**TASK OBJECTIVE**
Go through the following data and transcribe exactly the stretch of lines from the one holding "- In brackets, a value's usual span" to the one holding "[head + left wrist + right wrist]", both included.

++++ SUPPLIED DATA ++++

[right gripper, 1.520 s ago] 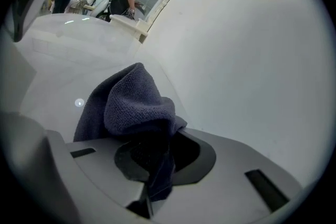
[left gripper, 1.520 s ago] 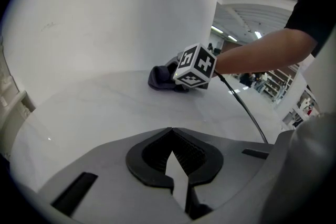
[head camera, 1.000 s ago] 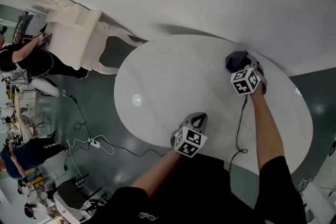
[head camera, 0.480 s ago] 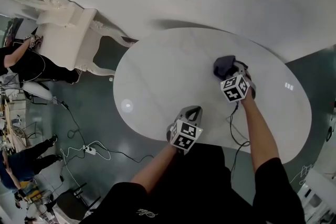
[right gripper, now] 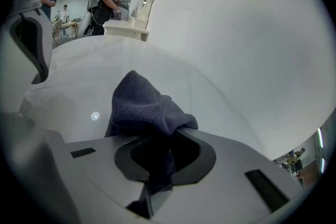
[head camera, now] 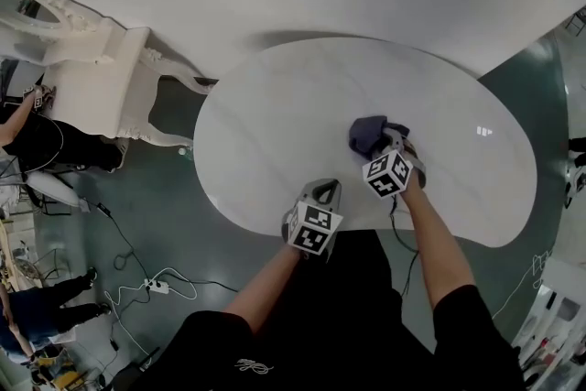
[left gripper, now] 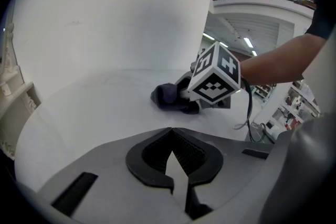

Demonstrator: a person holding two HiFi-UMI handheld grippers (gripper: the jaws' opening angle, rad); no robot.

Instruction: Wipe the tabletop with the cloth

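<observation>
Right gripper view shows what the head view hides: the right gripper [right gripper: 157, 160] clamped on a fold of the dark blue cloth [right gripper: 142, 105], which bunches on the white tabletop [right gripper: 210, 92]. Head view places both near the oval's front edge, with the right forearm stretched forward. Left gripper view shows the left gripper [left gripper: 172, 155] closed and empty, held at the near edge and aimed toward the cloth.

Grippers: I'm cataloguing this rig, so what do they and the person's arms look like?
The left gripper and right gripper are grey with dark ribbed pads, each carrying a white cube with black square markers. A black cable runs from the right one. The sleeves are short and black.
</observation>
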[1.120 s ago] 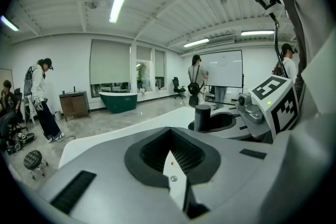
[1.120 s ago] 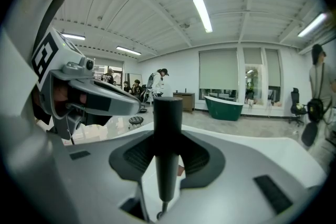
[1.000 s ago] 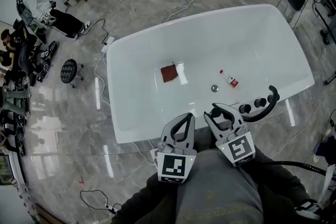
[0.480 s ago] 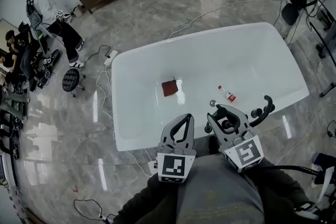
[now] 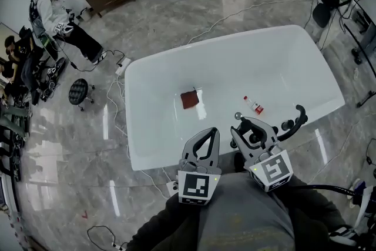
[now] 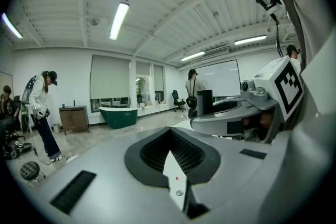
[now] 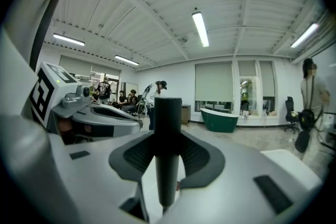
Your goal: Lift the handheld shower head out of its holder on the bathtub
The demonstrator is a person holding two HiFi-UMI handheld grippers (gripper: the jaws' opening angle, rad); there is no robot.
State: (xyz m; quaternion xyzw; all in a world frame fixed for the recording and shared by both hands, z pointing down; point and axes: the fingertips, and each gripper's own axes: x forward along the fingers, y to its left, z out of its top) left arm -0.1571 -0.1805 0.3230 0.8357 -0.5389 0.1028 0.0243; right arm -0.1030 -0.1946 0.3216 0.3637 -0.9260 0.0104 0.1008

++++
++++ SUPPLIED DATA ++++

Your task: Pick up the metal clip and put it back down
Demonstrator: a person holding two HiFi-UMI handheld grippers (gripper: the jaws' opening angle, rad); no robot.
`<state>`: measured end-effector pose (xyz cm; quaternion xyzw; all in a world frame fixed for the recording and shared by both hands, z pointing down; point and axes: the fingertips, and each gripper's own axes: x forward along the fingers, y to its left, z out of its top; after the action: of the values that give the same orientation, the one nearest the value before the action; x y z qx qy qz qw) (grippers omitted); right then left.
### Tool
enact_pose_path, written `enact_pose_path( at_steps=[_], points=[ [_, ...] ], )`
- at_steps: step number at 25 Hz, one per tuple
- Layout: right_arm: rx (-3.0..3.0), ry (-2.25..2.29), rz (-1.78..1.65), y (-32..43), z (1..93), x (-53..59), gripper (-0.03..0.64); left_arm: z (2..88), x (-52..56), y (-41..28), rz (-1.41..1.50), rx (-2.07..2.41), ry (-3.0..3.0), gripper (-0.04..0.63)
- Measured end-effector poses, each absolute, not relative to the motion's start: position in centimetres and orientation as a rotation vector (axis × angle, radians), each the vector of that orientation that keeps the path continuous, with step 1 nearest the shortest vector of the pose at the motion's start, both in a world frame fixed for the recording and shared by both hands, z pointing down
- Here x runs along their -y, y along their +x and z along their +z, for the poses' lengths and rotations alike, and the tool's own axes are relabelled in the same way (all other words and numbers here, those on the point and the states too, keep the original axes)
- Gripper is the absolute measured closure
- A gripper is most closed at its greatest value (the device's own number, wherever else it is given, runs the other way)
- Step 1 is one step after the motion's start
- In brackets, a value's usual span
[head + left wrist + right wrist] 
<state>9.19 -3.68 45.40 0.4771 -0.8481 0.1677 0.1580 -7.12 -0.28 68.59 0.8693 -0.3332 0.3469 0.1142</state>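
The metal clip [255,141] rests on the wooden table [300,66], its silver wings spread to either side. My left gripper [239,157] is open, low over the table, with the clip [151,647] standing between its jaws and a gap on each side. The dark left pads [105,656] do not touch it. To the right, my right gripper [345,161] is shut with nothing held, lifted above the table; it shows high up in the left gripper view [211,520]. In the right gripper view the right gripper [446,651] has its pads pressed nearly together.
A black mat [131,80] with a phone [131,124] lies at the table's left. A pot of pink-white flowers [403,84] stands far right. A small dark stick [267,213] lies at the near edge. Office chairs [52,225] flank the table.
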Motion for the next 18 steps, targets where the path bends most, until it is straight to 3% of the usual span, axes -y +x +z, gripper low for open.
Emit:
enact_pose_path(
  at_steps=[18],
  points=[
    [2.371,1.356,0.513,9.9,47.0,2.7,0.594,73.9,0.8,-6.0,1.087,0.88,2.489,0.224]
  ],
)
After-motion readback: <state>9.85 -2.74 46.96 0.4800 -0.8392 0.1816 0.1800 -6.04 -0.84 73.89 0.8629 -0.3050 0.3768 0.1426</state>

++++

**EXERCISE SOLUTION**
- In brackets, a value's usual span
[head + left wrist + right wrist] 

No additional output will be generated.